| Task directions |
Please set out each line below exactly as it stands, without the images.

-------------------------

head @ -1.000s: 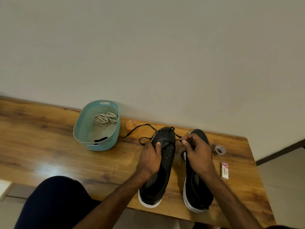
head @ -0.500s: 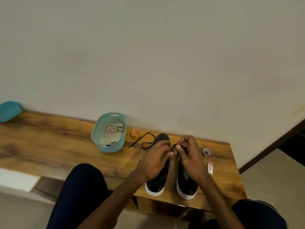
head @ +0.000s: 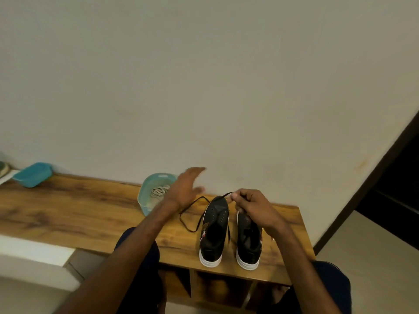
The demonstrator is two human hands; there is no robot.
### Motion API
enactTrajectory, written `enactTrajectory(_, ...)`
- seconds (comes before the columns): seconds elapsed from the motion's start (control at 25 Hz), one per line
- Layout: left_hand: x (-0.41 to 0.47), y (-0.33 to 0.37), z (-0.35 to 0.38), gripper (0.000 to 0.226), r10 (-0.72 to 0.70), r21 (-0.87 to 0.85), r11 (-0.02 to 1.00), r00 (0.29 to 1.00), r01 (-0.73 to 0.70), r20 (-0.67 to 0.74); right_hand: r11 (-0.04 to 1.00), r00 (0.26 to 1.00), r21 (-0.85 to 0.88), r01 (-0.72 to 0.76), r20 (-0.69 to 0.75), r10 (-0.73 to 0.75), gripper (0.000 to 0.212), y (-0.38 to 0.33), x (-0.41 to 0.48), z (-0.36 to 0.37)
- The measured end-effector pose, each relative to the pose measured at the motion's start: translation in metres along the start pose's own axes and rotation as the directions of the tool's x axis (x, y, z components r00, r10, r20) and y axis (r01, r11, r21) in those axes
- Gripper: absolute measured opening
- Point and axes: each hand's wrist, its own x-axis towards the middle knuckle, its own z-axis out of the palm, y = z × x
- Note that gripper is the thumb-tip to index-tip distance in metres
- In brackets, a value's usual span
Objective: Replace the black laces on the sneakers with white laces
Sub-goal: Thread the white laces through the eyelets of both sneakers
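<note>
Setting: wooden bench [head: 68, 211] against a plain wall.
Landmark: teal basket [head: 145, 200], holding the white laces [head: 159, 191].
Left hand [head: 186, 186]: grip released, fingers spread, over the basket's right rim.
Right hand [head: 251, 205]: grip pinching the black lace [head: 192, 207], farther right of the basket, above the sneakers [head: 215, 225].
Lace axis: trails from the pinch back toward the basket.
Nearer hand: probably the left takes it.

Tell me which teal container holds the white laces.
The oval teal basket behind the left hand, white laces inside; the flat teal box far left shows none.
</note>
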Motion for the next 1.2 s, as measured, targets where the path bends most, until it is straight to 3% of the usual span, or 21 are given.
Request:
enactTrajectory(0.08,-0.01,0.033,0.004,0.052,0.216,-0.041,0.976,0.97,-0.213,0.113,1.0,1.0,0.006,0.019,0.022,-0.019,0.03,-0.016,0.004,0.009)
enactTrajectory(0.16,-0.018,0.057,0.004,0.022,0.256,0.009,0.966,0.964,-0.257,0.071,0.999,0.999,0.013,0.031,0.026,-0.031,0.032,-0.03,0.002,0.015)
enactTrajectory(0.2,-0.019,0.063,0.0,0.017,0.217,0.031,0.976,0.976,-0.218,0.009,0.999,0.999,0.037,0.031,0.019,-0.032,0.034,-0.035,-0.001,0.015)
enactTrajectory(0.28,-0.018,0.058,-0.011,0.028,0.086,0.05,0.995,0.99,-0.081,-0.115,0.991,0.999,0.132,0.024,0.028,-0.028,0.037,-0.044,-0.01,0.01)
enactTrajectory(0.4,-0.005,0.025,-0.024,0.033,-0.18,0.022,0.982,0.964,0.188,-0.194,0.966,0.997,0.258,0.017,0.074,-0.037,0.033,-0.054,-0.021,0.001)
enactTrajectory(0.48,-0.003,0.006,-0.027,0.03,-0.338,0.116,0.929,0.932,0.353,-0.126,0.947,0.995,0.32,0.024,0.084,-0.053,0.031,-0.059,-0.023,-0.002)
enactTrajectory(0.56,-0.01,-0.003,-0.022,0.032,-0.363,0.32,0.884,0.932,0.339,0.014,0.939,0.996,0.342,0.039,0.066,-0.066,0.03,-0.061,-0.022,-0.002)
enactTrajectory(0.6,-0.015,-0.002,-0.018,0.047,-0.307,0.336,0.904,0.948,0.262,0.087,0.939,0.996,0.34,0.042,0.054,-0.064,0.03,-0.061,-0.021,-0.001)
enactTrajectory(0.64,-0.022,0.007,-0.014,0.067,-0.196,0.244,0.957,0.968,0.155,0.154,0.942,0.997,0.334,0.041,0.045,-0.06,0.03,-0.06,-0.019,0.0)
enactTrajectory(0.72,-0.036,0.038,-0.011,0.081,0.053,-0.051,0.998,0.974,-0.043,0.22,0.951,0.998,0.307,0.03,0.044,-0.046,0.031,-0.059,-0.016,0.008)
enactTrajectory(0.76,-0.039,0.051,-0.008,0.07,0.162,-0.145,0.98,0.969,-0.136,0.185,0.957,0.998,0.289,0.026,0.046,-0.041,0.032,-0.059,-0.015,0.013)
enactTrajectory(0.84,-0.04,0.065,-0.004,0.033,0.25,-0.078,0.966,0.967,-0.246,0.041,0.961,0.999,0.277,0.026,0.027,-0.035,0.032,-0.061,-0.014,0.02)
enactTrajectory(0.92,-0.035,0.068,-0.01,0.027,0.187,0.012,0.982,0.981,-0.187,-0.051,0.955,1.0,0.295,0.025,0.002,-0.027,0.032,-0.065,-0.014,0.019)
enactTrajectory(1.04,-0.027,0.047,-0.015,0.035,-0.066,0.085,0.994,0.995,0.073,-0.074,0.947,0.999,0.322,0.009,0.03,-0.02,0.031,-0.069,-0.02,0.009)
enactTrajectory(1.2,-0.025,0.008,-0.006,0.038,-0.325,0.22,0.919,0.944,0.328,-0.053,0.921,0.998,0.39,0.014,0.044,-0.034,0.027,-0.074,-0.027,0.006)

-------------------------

| Problem solution |
head @ -1.000s: 
head @ -0.500s: 
head @ +0.000s: 
The demonstrator is two human hands; there is no robot.
### Motion API
enactTrajectory, written `enactTrajectory(_, ...)`
- seconds (comes before the columns): seconds elapsed from the motion's start (control at 25 Hz), one per line
- Layout: left_hand: x (-0.41 to 0.47), y (-0.33 to 0.37), z (-0.35 to 0.38), gripper (0.000 to 0.226), r10 (-0.72 to 0.70), r21 (-0.87 to 0.85), r11 (-0.02 to 1.00), r00 (0.29 to 1.00), r01 (-0.73 to 0.70), r20 (-0.67 to 0.74); right_hand: r11 (-0.04 to 1.00), r00 (0.26 to 1.00), r21 (-0.85 to 0.88), r01 (-0.72 to 0.76), r20 (-0.69 to 0.75), r10 (-0.73 to 0.75), gripper (0.000 to 0.212), y (-0.38 to 0.33), x (-0.41 to 0.48), z (-0.36 to 0.37)
- The measured end-effector pose, each relative to the pose measured at the motion's start: translation in metres along the start pose's own axes and rotation as the directions of the tool's x axis (x, y, z components r00, r10, r20) and y axis (r01, r11, r21) in those axes
- Gripper: absolute measured opening
- Point and axes: each hand's wrist, its own x-axis towards the middle knuckle, its own z-axis out of the palm, y = z × x
- Note that gripper is the thumb-tip to index-tip distance in metres
- In brackets, a value's usual span
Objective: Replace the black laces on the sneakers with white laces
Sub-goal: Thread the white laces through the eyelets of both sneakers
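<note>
Setting: wooden bench [head: 68, 211] against a plain wall.
Landmark: teal basket [head: 145, 200], holding the white laces [head: 159, 191].
Left hand [head: 186, 186]: grip released, fingers spread, over the basket's right rim.
Right hand [head: 251, 205]: grip pinching the black lace [head: 192, 207], farther right of the basket, above the sneakers [head: 215, 225].
Lace axis: trails from the pinch back toward the basket.
Nearer hand: probably the left takes it.

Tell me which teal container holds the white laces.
The oval teal basket behind the left hand, white laces inside; the flat teal box far left shows none.
</note>
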Motion for the next 1.2 s, as measured, targets where the path bends most, until it is straight to 3% of the usual span, or 21 are given.
Request:
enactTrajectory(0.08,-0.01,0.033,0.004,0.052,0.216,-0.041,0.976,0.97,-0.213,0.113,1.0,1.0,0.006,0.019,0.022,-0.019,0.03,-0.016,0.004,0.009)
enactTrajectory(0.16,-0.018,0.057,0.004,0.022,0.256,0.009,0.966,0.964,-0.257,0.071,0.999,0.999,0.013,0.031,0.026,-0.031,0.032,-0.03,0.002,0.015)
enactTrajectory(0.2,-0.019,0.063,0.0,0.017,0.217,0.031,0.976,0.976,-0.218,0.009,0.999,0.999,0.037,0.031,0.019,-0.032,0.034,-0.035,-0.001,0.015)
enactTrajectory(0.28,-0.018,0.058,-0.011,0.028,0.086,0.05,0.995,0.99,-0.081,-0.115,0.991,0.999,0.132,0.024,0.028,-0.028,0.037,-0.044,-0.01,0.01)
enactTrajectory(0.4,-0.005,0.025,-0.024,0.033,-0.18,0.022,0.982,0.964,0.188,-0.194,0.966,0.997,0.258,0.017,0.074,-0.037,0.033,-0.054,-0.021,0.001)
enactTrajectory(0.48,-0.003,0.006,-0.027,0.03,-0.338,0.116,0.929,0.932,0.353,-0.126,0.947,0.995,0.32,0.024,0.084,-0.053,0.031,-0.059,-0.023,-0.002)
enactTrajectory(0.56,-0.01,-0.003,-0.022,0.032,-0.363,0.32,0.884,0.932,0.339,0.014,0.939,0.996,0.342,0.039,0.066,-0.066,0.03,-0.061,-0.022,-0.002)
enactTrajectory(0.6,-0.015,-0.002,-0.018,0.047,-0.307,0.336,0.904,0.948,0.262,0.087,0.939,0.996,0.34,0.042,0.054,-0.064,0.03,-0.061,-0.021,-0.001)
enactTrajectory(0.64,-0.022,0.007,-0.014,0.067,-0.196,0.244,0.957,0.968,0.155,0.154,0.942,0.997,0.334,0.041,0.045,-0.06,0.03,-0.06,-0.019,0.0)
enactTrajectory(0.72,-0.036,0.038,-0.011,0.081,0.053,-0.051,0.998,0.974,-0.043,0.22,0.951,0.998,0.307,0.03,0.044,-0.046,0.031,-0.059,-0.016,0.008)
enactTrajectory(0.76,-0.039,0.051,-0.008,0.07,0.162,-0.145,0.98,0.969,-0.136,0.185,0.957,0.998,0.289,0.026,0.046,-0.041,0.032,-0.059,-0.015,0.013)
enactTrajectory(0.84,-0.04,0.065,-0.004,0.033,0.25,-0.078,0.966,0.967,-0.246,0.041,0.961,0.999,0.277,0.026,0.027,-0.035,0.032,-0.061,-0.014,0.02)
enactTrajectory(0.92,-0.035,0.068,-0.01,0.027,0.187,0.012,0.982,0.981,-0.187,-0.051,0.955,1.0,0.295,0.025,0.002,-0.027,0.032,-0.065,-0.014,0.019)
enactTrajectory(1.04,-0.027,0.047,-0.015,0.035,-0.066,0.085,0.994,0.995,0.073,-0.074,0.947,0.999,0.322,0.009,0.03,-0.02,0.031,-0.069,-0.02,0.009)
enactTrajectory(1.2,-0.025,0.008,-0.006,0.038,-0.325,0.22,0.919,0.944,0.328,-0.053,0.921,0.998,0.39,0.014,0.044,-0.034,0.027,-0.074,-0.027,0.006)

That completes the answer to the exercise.